# EXERCISE INSTRUCTIONS
Reproduce the data below in full. Nothing should differ from the original.

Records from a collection

◆ ◆ ◆ ◆ ◆

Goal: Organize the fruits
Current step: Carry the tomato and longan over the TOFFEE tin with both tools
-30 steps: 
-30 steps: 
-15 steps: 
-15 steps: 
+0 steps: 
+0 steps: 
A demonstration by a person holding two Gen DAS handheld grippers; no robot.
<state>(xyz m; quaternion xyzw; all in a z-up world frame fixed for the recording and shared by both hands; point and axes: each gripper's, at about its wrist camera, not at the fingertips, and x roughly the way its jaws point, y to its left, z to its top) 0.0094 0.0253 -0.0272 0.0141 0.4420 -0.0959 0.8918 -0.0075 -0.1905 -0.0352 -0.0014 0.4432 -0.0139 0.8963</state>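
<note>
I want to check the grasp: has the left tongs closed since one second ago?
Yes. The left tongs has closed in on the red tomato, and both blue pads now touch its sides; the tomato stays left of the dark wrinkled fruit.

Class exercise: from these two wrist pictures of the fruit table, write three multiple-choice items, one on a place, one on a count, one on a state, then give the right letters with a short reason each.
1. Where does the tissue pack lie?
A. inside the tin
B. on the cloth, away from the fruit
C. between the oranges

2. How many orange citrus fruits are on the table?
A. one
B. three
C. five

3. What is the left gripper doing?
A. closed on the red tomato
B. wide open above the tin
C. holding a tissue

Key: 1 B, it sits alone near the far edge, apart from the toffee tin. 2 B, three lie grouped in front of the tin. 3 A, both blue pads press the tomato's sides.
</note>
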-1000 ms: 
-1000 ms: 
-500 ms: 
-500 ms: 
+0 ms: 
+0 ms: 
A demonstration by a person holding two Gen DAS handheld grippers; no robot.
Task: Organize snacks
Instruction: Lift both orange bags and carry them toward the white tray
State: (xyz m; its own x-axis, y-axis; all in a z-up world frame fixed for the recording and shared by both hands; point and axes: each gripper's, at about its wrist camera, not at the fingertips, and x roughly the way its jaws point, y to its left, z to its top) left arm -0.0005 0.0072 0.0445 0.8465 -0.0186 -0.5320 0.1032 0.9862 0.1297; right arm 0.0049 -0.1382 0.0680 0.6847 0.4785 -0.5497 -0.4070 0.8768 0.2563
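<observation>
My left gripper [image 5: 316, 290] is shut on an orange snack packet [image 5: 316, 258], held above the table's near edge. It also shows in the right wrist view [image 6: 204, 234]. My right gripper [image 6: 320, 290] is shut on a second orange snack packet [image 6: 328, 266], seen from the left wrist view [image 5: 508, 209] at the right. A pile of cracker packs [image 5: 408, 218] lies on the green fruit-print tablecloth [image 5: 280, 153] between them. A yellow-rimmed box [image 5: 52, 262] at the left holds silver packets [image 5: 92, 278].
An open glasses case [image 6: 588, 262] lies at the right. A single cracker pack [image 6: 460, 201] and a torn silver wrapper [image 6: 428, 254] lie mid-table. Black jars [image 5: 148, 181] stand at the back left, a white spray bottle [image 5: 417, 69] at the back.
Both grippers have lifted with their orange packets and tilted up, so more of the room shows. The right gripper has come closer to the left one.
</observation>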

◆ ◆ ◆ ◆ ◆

# PROBLEM SOLUTION
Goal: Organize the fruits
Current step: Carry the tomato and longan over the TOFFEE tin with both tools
-30 steps: 
-30 steps: 
-15 steps: 
-15 steps: 
+0 steps: 
+0 steps: 
A demonstration by a person holding two Gen DAS handheld grippers; no robot.
<state>(xyz m; quaternion xyzw; all in a z-up world frame fixed for the recording and shared by both hands; point and axes: each gripper's, at about its wrist camera, not at the fingertips, and x roughly the way its jaws point, y to its left, z to its top) 0.0094 0.0253 -0.0272 0.0141 0.4420 -0.0959 0.8918 -0.0075 -0.1905 -0.0352 -0.0014 0.4432 -0.0139 0.8963</state>
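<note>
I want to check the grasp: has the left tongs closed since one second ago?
Yes. The left tongs has closed in on the red tomato, and both blue pads now touch its sides; the tomato stays left of the dark wrinkled fruit.

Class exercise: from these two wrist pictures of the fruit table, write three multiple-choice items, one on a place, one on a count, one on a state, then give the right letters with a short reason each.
1. Where does the tissue pack lie?
A. inside the tin
B. on the cloth, away from the fruit
C. between the oranges

2. How many orange citrus fruits are on the table?
A. one
B. three
C. five

3. What is the left gripper doing?
A. closed on the red tomato
B. wide open above the tin
C. holding a tissue

Key: 1 B, it sits alone near the far edge, apart from the toffee tin. 2 B, three lie grouped in front of the tin. 3 A, both blue pads press the tomato's sides.
</note>
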-1000 ms: 
-1000 ms: 
-500 ms: 
-500 ms: 
+0 ms: 
+0 ms: 
A demonstration by a person holding two Gen DAS handheld grippers; no robot.
Task: Organize snacks
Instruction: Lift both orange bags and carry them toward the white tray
State: (xyz m; its own x-axis, y-axis; all in a z-up world frame fixed for the recording and shared by both hands; point and axes: each gripper's, at about its wrist camera, not at the fingertips, and x roughly the way its jaws point, y to its left, z to its top) left arm -0.0005 0.0072 0.0445 0.8465 -0.0186 -0.5320 0.1032 0.9862 0.1297; right arm 0.0049 -0.1382 0.0680 0.6847 0.4785 -0.5497 -0.4070 0.8768 0.2563
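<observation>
My left gripper [image 5: 316, 290] is shut on an orange snack packet [image 5: 316, 258], held above the table's near edge. It also shows in the right wrist view [image 6: 204, 234]. My right gripper [image 6: 320, 290] is shut on a second orange snack packet [image 6: 328, 266], seen from the left wrist view [image 5: 508, 209] at the right. A pile of cracker packs [image 5: 408, 218] lies on the green fruit-print tablecloth [image 5: 280, 153] between them. A yellow-rimmed box [image 5: 52, 262] at the left holds silver packets [image 5: 92, 278].
An open glasses case [image 6: 588, 262] lies at the right. A single cracker pack [image 6: 460, 201] and a torn silver wrapper [image 6: 428, 254] lie mid-table. Black jars [image 5: 148, 181] stand at the back left, a white spray bottle [image 5: 417, 69] at the back.
Both grippers have lifted with their orange packets and tilted up, so more of the room shows. The right gripper has come closer to the left one.
</observation>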

The exercise is now complete.